◆ **Exercise directions**
All the data below needs to be retyped exactly as shown.

◆ **Available data**
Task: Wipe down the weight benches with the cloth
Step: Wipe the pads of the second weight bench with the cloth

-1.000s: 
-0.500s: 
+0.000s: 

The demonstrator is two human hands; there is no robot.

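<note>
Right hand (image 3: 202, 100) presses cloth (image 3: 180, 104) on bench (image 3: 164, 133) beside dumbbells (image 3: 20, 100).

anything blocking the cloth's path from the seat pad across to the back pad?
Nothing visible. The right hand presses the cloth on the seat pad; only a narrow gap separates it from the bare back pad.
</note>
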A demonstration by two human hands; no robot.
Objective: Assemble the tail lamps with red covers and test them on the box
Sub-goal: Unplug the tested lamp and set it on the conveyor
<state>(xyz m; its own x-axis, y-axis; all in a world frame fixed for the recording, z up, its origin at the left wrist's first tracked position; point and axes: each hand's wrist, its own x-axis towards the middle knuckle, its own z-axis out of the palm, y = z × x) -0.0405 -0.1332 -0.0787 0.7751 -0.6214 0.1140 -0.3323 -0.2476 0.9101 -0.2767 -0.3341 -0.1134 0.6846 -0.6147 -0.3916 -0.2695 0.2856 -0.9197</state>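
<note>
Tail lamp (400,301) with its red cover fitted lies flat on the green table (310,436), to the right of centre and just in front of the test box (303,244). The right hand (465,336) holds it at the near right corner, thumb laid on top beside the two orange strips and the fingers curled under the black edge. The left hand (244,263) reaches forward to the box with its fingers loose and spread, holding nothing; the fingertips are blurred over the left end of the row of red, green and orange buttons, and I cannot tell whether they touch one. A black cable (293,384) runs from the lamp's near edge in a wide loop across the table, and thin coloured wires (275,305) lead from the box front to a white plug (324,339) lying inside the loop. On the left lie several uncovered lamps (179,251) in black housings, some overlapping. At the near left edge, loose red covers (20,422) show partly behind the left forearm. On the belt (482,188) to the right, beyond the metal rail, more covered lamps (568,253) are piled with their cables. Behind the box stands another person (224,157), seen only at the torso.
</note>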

◆ **Solution to this problem**
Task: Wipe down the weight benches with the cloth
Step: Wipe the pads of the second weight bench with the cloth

-1.000s: 
-0.500s: 
+0.000s: 

The demonstrator is two human hands; there is no robot.

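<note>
Right hand (image 3: 202, 100) presses cloth (image 3: 180, 104) on bench (image 3: 164, 133) beside dumbbells (image 3: 20, 100).

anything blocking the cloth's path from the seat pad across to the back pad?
Nothing visible. The right hand presses the cloth on the seat pad; only a narrow gap separates it from the bare back pad.
</note>
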A demonstration by two human hands; no robot.
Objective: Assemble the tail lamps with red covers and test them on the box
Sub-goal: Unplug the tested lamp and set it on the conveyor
<state>(xyz m; its own x-axis, y-axis; all in a world frame fixed for the recording, z up, its origin at the left wrist's first tracked position; point and axes: each hand's wrist, its own x-axis towards the middle knuckle, its own z-axis out of the palm, y = z × x) -0.0405 -0.1332 -0.0787 0.7751 -0.6214 0.1140 -0.3323 -0.2476 0.9101 -0.2767 -0.3341 -0.1134 0.6846 -0.6147 -0.3916 -0.2695 0.2856 -0.9197</state>
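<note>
Tail lamp (400,301) with its red cover fitted lies flat on the green table (310,436), to the right of centre and just in front of the test box (303,244). The right hand (465,336) holds it at the near right corner, thumb laid on top beside the two orange strips and the fingers curled under the black edge. The left hand (244,263) reaches forward to the box with its fingers loose and spread, holding nothing; the fingertips are blurred over the left end of the row of red, green and orange buttons, and I cannot tell whether they touch one. A black cable (293,384) runs from the lamp's near edge in a wide loop across the table, and thin coloured wires (275,305) lead from the box front to a white plug (324,339) lying inside the loop. On the left lie several uncovered lamps (179,251) in black housings, some overlapping. At the near left edge, loose red covers (20,422) show partly behind the left forearm. On the belt (482,188) to the right, beyond the metal rail, more covered lamps (568,253) are piled with their cables. Behind the box stands another person (224,157), seen only at the torso.
</note>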

The exercise requires no further answer.